Former Indian Ambassador to Bangladesh Veena Sikri. (X)

Former Indian Ambassador to Bangladesh Veena Sikri. (X)

Bangladesh is in the throes of one of its most chaotic political moments in decades, with the once-dominant Awami League now barred from contesting the upcoming elections. The streets are tense, the institutions look shaken, and the uncertainty has spilled into every layer of society.

Speaking to CNN-News18, former Indian Ambassador to Bangladesh Veena Sikri broke down what the turbulence really means, speaking candidly about why the polls already look rigged, how minority groups in Dhaka are bracing through the unrest, the real weight the Bangladesh Army now holds, and whether Washington’s shadow is flickering behind the agitation.

As Bangladesh’s former prime minister Sheikh Hasina remains in India, Sikri also laid out how her presence could redefine the long-term arc of Delhi-Dhaka ties.

Edited Excerpts:

How do you assess the legitimacy and stability of the Yunus-led interim government, especially given its sweeping actions against the previous regime?

The interim government lacks full constitutional legitimacy. The Bangladeshi Constitution does not permit an interim administration of this kind, and the caretaker model is supposed to be a short 90-day arrangement run by non-political experts whose only job is to maintain order and prepare for elections. Instead, this government is packed with openly political Islamist actors, including members of Islami Andolan Bangladesh, Hefazat-e-Islam, and even individuals linked to banned groups.

Dr Yunus himself publicly described the change of power as “meticulously designed" and identified his own aide, Mahfuz Alam, who has ties to Hizb ut-Tahrir, as the architect. That alone raises questions about intent, transparency, and legality.

There’s also the violence that accompanied the power shift: hundreds of policemen killed, over 400 police stations attacked or looted, and weapons used in the unrest that did not belong to police armouries. None of these incidents have been addressed, compensated, or even acknowledged by those in power. The families of slain officers have been left without answers. At the same time, the government has banned the Awami League’s activities, something unheard of in functioning democracies. Even in Sri Lanka or Nepal, where governments fell under public pressure, ruling parties were not banned from contesting fresh elections. In Bangladesh’s case, the ban directly undermines the credibility of any democratic process.

The interim administration also shaped the mandate of the UN human rights inquiry to cover only a short window, leaving out the wave of attacks on minorities that followed.
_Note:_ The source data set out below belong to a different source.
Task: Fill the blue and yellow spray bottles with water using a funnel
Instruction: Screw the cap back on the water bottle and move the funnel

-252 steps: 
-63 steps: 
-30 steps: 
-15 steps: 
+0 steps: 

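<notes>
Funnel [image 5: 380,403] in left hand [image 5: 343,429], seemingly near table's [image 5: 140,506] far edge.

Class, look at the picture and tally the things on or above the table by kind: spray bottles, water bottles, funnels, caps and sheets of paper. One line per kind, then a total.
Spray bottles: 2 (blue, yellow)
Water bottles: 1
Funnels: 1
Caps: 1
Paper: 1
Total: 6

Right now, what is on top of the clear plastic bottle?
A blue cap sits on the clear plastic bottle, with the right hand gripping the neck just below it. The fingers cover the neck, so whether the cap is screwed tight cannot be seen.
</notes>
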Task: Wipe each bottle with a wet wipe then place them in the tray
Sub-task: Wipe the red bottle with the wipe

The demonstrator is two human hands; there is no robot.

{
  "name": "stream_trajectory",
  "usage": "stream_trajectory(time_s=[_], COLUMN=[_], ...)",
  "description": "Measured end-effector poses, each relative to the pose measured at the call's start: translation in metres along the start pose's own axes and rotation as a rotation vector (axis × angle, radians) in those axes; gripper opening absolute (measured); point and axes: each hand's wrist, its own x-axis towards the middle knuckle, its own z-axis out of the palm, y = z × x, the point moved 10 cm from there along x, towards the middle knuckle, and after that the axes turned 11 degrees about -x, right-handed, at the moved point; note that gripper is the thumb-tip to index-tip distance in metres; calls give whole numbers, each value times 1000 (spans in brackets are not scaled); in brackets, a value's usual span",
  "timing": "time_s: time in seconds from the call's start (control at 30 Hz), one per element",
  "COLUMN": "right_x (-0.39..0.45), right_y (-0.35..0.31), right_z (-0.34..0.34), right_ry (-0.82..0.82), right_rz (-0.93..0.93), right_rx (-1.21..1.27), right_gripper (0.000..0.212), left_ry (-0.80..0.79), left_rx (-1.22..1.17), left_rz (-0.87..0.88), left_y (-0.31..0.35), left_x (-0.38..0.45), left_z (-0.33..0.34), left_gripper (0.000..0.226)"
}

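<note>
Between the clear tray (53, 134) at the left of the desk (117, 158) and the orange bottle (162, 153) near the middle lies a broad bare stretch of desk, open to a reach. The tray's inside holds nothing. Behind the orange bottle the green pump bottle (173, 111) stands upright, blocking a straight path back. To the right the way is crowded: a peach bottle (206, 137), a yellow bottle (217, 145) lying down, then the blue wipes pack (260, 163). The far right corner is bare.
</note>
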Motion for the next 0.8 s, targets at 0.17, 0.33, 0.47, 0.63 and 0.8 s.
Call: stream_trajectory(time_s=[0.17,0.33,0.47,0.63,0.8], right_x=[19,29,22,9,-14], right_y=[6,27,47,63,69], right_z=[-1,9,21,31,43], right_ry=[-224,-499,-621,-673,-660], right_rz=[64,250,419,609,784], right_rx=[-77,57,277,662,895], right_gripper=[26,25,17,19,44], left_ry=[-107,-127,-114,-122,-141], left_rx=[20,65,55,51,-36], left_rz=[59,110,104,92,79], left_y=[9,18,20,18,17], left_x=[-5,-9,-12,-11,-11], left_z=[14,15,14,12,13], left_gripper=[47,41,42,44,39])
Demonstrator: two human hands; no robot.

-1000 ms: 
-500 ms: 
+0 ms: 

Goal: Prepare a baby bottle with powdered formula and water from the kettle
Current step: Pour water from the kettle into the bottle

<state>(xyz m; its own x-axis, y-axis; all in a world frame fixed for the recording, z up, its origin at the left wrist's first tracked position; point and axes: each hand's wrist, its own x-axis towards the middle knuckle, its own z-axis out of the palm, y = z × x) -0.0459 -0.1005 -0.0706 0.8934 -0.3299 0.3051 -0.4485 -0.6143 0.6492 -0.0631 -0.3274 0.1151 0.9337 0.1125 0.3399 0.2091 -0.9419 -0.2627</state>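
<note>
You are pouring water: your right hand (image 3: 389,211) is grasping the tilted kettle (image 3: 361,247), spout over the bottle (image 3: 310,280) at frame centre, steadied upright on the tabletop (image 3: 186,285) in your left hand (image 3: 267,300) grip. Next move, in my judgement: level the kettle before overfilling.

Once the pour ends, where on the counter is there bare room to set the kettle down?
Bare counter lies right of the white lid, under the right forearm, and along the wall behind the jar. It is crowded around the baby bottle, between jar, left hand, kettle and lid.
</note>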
Taken together, these decisions raise serious doubts about the interim government’s constitutional basis, democratic intent, and overall stability. Ultimately, the real test will be whether Bangladesh can now hold free, fair, inclusive elections, and whether all major political forces, including the Awami League, are genuinely allowed to participate.

So, given the recent protests by minority groups, what is the present condition of Hindus in Bangladesh, and do you see their vulnerability increasing during this period of political uncertainty?

Unfortunately, yes, minorities are far more vulnerable today. The violence began almost immediately after Sheikh Hasina left, with Hindu, Buddhist, Christian, and even Sufi communities facing targeted attacks. Rights groups documented nearly 2,000 incidents in just two weeks, much of it aimed at pushing minorities out of their homes and livelihoods.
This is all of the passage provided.